* _What you should do_
Restrict the output to the lines below starting at the one that contains "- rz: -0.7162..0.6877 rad" and ending at the one that contains "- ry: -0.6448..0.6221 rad", and restate them word for word, both ends included.

* _Material shown_
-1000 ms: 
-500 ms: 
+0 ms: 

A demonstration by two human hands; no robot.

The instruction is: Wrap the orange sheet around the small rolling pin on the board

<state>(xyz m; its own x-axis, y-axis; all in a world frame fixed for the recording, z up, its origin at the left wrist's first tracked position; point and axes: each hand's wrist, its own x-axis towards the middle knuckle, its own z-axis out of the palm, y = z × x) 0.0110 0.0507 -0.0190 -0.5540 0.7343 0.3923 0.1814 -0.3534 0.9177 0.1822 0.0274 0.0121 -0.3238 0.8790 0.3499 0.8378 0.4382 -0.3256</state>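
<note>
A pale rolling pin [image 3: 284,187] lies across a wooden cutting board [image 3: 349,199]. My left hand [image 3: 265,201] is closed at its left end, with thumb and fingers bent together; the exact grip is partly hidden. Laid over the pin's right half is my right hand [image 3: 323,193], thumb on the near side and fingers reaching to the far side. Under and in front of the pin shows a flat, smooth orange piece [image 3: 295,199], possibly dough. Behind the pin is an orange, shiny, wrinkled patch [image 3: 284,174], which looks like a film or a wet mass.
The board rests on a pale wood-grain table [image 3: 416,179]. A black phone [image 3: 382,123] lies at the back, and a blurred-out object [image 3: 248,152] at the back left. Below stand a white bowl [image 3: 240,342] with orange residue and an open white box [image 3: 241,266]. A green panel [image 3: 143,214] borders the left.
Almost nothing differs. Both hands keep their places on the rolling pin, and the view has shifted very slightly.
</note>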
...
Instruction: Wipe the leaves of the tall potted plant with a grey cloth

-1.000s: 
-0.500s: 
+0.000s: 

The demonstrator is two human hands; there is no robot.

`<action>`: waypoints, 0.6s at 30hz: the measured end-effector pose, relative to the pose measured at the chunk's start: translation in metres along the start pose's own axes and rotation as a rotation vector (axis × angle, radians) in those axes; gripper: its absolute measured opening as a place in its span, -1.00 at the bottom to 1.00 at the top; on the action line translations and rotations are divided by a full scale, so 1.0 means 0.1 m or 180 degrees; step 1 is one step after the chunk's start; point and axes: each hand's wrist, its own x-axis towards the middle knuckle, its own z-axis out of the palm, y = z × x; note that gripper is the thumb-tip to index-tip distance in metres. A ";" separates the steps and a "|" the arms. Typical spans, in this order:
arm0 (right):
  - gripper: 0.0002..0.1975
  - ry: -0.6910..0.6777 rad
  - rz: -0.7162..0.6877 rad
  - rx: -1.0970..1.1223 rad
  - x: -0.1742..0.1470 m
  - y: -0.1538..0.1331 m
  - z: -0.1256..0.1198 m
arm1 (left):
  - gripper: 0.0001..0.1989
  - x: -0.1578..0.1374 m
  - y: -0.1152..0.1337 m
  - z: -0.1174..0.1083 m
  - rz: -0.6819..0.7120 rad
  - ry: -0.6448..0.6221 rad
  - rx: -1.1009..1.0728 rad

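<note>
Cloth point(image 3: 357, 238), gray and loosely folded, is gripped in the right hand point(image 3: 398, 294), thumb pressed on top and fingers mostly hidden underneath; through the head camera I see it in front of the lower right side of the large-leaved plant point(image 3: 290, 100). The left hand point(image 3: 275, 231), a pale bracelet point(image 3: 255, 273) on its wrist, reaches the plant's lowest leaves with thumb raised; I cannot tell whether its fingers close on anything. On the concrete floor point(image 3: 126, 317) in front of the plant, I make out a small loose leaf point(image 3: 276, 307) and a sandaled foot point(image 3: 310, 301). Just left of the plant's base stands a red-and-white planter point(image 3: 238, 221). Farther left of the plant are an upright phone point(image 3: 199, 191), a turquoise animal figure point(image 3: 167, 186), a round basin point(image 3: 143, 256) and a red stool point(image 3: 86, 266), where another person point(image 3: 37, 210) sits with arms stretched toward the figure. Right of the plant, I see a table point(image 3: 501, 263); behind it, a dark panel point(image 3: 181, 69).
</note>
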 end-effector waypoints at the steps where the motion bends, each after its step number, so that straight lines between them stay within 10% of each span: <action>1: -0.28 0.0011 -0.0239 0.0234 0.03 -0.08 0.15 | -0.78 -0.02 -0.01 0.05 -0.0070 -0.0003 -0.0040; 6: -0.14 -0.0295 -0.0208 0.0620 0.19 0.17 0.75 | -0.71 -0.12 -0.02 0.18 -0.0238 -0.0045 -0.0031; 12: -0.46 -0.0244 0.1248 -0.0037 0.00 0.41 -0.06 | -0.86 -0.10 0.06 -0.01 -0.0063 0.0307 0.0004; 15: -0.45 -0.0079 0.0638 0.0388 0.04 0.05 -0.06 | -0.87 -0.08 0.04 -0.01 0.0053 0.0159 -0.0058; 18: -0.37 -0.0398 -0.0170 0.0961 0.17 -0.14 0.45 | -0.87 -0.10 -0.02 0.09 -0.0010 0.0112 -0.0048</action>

* _Completed exercise_
  - rz: -0.7162..0.6877 rad
  - rx: -1.0970..1.1223 rad
  - x: -0.1742..0.1470 m
  - y: -0.1538..0.1331 m
  - z: -0.1256..0.1198 m
arm1 (left):
  - gripper: 0.0001..0.1989
  - x: -0.1578..0.1374 m
  - y: -0.1152..0.1337 m
  - z: -0.1174..0.1083 m
  - rz: -0.6819..0.7120 rad
  - ry: -0.6448..0.6221 rad

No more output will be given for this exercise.